§ **WORK ORDER**: Exact wording is required: give all the records again, minus the pictures.

((

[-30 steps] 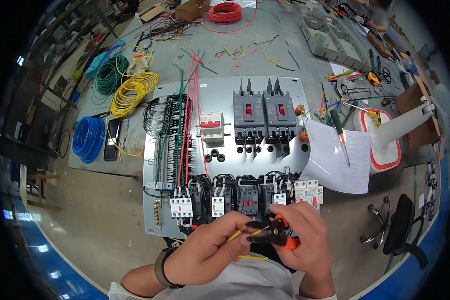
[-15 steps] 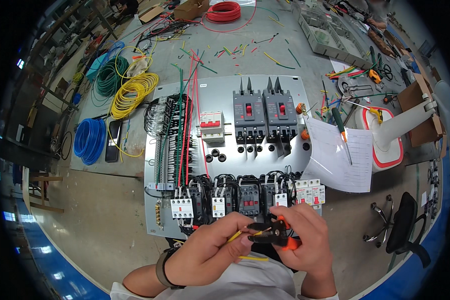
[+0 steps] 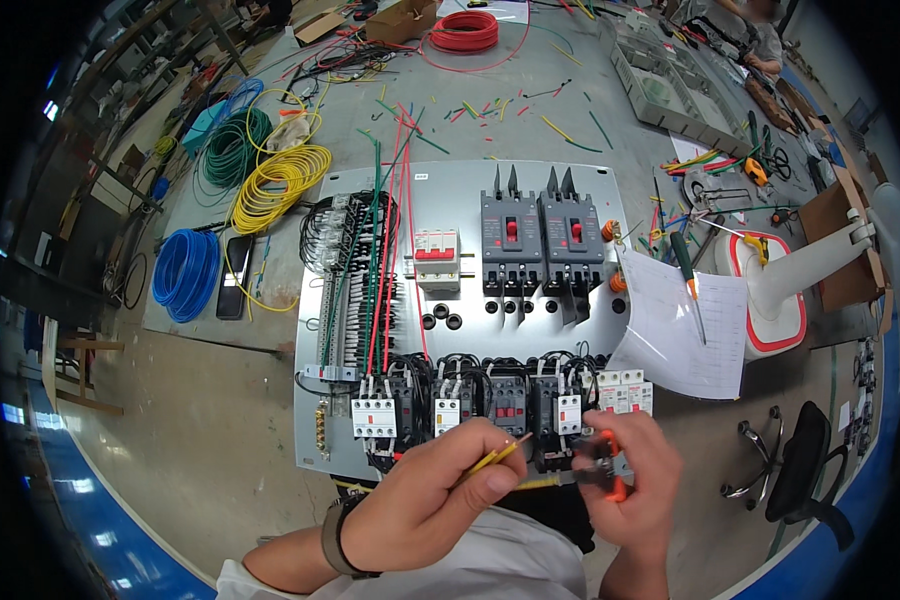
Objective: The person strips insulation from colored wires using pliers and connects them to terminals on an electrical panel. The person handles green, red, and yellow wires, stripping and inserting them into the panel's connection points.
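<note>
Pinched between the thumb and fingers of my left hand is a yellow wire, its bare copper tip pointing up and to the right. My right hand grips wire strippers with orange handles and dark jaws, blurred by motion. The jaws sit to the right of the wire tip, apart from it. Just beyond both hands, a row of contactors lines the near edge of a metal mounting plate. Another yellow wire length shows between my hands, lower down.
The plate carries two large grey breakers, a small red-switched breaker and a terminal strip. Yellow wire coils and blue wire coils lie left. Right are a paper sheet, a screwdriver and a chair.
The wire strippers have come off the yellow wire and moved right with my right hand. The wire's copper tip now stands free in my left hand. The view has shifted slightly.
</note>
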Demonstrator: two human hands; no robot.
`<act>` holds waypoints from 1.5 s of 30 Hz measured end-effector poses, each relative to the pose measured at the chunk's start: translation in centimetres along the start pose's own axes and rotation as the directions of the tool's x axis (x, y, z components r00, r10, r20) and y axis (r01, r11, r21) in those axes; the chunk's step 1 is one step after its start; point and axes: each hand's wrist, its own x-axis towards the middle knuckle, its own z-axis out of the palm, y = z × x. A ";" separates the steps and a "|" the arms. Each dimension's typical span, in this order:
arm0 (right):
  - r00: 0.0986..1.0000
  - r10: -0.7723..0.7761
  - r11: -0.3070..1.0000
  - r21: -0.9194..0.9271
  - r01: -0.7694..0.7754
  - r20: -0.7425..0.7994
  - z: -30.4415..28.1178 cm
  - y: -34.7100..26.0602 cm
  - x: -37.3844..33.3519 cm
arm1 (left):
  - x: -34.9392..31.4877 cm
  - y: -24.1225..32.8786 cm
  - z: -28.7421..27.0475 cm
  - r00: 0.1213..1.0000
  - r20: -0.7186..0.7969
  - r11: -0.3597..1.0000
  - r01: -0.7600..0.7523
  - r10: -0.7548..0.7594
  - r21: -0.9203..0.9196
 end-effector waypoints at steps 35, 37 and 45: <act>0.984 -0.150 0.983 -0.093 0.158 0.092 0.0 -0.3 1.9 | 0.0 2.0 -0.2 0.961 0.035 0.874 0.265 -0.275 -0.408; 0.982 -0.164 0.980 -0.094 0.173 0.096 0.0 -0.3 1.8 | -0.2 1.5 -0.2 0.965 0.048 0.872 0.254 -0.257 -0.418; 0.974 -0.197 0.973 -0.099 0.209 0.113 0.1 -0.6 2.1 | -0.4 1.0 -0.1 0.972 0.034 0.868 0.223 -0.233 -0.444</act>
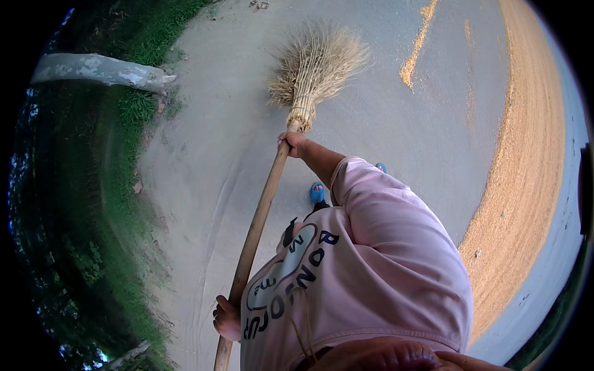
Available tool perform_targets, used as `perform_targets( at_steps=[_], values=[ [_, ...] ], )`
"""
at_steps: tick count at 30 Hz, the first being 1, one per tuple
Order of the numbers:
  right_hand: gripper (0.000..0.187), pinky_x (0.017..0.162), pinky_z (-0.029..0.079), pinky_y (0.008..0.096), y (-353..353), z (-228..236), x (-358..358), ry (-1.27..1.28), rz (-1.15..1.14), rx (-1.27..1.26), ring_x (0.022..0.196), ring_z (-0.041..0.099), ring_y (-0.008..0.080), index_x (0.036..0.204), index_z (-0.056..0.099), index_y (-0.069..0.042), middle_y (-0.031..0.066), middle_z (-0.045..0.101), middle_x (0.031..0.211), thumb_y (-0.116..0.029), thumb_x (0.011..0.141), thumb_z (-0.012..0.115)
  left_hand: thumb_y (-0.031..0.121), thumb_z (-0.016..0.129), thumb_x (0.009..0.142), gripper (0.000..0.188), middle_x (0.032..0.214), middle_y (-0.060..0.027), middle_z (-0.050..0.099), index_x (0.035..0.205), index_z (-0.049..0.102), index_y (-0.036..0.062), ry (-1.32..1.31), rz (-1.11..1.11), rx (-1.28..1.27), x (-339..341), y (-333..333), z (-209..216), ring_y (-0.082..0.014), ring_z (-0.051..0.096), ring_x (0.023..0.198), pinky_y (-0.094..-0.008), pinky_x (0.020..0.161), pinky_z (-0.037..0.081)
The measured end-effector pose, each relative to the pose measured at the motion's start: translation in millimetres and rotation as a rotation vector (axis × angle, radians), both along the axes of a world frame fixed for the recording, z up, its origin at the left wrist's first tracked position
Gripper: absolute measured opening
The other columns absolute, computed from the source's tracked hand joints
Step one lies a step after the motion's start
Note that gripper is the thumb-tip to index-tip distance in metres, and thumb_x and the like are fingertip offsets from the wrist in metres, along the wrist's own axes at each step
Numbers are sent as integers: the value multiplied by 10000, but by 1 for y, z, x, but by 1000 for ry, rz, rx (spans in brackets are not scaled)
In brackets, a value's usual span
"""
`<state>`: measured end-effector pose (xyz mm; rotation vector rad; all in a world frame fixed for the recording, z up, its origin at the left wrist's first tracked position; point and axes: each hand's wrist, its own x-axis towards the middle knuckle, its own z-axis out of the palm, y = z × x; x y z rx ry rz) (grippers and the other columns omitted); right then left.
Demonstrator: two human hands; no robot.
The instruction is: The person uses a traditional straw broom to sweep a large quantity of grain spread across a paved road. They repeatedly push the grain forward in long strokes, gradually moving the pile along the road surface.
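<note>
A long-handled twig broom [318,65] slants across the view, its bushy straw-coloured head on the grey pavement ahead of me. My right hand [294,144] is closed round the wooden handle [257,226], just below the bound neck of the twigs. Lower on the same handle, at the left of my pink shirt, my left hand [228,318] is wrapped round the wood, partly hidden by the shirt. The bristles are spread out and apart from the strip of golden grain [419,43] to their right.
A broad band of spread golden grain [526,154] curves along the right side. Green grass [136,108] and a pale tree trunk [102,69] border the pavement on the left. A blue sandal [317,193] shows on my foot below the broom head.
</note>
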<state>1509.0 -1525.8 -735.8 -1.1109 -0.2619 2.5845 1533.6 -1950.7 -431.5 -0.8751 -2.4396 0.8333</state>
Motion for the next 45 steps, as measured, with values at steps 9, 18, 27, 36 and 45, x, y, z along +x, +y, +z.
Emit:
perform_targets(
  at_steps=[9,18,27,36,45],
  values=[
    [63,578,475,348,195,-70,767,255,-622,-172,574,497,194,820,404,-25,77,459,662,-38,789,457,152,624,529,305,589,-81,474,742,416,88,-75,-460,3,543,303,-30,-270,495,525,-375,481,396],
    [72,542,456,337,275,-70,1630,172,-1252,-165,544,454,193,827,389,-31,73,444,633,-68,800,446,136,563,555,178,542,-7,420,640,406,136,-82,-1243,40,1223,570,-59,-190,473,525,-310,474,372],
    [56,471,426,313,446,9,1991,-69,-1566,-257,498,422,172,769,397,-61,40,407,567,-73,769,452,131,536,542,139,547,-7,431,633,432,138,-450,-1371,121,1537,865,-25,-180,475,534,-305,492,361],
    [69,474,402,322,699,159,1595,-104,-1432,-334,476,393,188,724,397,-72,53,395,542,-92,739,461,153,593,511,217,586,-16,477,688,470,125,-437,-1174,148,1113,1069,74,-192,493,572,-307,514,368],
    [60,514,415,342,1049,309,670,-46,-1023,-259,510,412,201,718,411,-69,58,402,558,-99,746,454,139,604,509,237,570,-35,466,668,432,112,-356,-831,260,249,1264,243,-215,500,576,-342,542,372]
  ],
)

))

§ **EXERCISE RESULT**:
[-30 steps] 
[-15 steps] 
[+0 steps] 
Objective: The person strips insulation from colored wires using pliers and connects them to terminals on an electrical panel. The person handles green, red, and yellow wires, stripping and inserting them into the panel's connection points.
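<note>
Pinched between the thumb and fingers of my left hand is a yellow wire, its bare copper tip pointing up and to the right. My right hand grips wire strippers with orange handles and dark jaws, blurred by motion. The jaws sit to the right of the wire tip, apart from it. Just beyond both hands, a row of contactors lines the near edge of a metal mounting plate. Another yellow wire length shows between my hands, lower down.
The plate carries two large grey breakers, a small red-switched breaker and a terminal strip. Yellow wire coils and blue wire coils lie left. Right are a paper sheet, a screwdriver and a chair.
The wire strippers have come off the yellow wire and moved right with my right hand. The wire's copper tip now stands free in my left hand. The view has shifted slightly.
</note>
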Demonstrator: two human hands; no robot.
`<act>` holds waypoints from 1.5 s of 30 Hz measured end-effector poses, each relative to the pose measured at the chunk's start: translation in centimetres along the start pose's own axes and rotation as the directions of the tool's x axis (x, y, z components r00, r10, r20) and y axis (r01, r11, r21) in those axes; the chunk's step 1 is one step after its start; point and axes: each hand's wrist, its own x-axis towards the middle knuckle, its own z-axis out of the palm, y = z × x. A ";" separates the steps and a "|" the arms. Each dimension's typical span, in this order:
arm0 (right):
  - r00: 0.0986..1.0000
  - r10: -0.7723..0.7761
  - r11: -0.3070..1.0000
  - r21: -0.9194..0.9271
  - r01: -0.7694..0.7754
  - r20: -0.7425..0.7994
  - z: -30.4415..28.1178 cm
  - y: -34.7100..26.0602 cm
  - x: -37.3844..33.3519 cm
arm1 (left):
  - x: -34.9392..31.4877 cm
  - y: -24.1225..32.8786 cm
  - z: -28.7421..27.0475 cm
  - r00: 0.1213..1.0000
  - r20: -0.7186..0.7969
  - r11: -0.3597..1.0000
  - r01: -0.7600..0.7523
  - r10: -0.7548..0.7594
  - r21: -0.9203..0.9196
 end-effector waypoints at steps 35, 37 and 45: <act>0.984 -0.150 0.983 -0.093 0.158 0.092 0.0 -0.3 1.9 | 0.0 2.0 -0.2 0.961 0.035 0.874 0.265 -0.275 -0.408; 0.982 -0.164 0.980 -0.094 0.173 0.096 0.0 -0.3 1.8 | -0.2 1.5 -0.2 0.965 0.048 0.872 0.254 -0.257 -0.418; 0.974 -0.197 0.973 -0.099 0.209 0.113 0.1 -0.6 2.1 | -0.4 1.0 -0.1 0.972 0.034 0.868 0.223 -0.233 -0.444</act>
Available tool perform_targets, used as `perform_targets( at_steps=[_], values=[ [_, ...] ], )`
"""
at_steps: tick count at 30 Hz, the first being 1, one per tuple
Order of the numbers:
  right_hand: gripper (0.000..0.187), pinky_x (0.017..0.162), pinky_z (-0.029..0.079), pinky_y (0.008..0.096), y (-353..353), z (-228..236), x (-358..358), ry (-1.27..1.28), rz (-1.15..1.14), rx (-1.27..1.26), ring_x (0.022..0.196), ring_z (-0.041..0.099), ring_y (-0.008..0.080), index_x (0.036..0.204), index_z (-0.056..0.099), index_y (-0.069..0.042), middle_y (-0.031..0.066), middle_z (-0.045..0.101), middle_x (0.031..0.211), thumb_y (-0.116..0.029), thumb_x (0.011..0.141), thumb_z (-0.012..0.115)
  left_hand: thumb_y (-0.031..0.121), thumb_z (-0.016..0.129), thumb_x (0.009..0.142), gripper (0.000..0.188), middle_x (0.032..0.214), middle_y (-0.060..0.027), middle_z (-0.050..0.099), index_x (0.035..0.205), index_z (-0.049..0.102), index_y (-0.036..0.062), ry (-1.32..1.31), rz (-1.11..1.11), rx (-1.28..1.27), x (-339..341), y (-333..333), z (-209..216), ring_y (-0.082..0.014), ring_z (-0.051..0.096), ring_x (0.023..0.198), pinky_y (-0.094..-0.008), pinky_x (0.020..0.161), pinky_z (-0.037..0.081)
The measured end-effector pose, each relative to the pose measured at the motion's start: translation in millimetres and rotation as a rotation vector (axis × angle, radians), both along the axes of a world frame fixed for the recording, z up, its origin at the left wrist's first tracked position
Gripper: absolute measured opening
The other columns absolute, computed from the source's tracked hand joints
Step one lies a step after the motion's start
Note that gripper is the thumb-tip to index-tip distance in metres, and thumb_x and the like are fingertip offsets from the wrist in metres, along the wrist's own axes at each step
Numbers are sent as integers: the value multiplied by 10000, but by 1 for y, z, x, but by 1000 for ry, rz, rx (spans in brackets are not scaled)
In brackets, a value's usual span
"""
`<state>`: measured end-effector pose (xyz mm; rotation vector rad; all in a world frame fixed for the recording, z up, its origin at the left wrist's first tracked position; point and axes: each hand's wrist, its own x-axis towards the middle knuckle, its own z-axis out of the palm, y = z × x; x y z rx ry rz) (grippers and the other columns omitted); right then left.
Demonstrator: two human hands; no robot.
The instruction is: The person uses a traditional straw broom to sweep a large quantity of grain spread across a paved road. They repeatedly push the grain forward in long strokes, gradually moving the pile along the road surface.
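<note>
A long-handled twig broom [318,65] slants across the view, its bushy straw-coloured head on the grey pavement ahead of me. My right hand [294,144] is closed round the wooden handle [257,226], just below the bound neck of the twigs. Lower on the same handle, at the left of my pink shirt, my left hand [228,318] is wrapped round the wood, partly hidden by the shirt. The bristles are spread out and apart from the strip of golden grain [419,43] to their right.
A broad band of spread golden grain [526,154] curves along the right side. Green grass [136,108] and a pale tree trunk [102,69] border the pavement on the left. A blue sandal [317,193] shows on my foot below the broom head.
</note>
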<state>1509.0 -1525.8 -735.8 -1.1109 -0.2619 2.5845 1533.6 -1950.7 -431.5 -0.8751 -2.4396 0.8333</state>
Motion for the next 45 steps, as measured, with values at steps 9, 18, 27, 36 and 45, x, y, z along +x, +y, +z.
Emit:
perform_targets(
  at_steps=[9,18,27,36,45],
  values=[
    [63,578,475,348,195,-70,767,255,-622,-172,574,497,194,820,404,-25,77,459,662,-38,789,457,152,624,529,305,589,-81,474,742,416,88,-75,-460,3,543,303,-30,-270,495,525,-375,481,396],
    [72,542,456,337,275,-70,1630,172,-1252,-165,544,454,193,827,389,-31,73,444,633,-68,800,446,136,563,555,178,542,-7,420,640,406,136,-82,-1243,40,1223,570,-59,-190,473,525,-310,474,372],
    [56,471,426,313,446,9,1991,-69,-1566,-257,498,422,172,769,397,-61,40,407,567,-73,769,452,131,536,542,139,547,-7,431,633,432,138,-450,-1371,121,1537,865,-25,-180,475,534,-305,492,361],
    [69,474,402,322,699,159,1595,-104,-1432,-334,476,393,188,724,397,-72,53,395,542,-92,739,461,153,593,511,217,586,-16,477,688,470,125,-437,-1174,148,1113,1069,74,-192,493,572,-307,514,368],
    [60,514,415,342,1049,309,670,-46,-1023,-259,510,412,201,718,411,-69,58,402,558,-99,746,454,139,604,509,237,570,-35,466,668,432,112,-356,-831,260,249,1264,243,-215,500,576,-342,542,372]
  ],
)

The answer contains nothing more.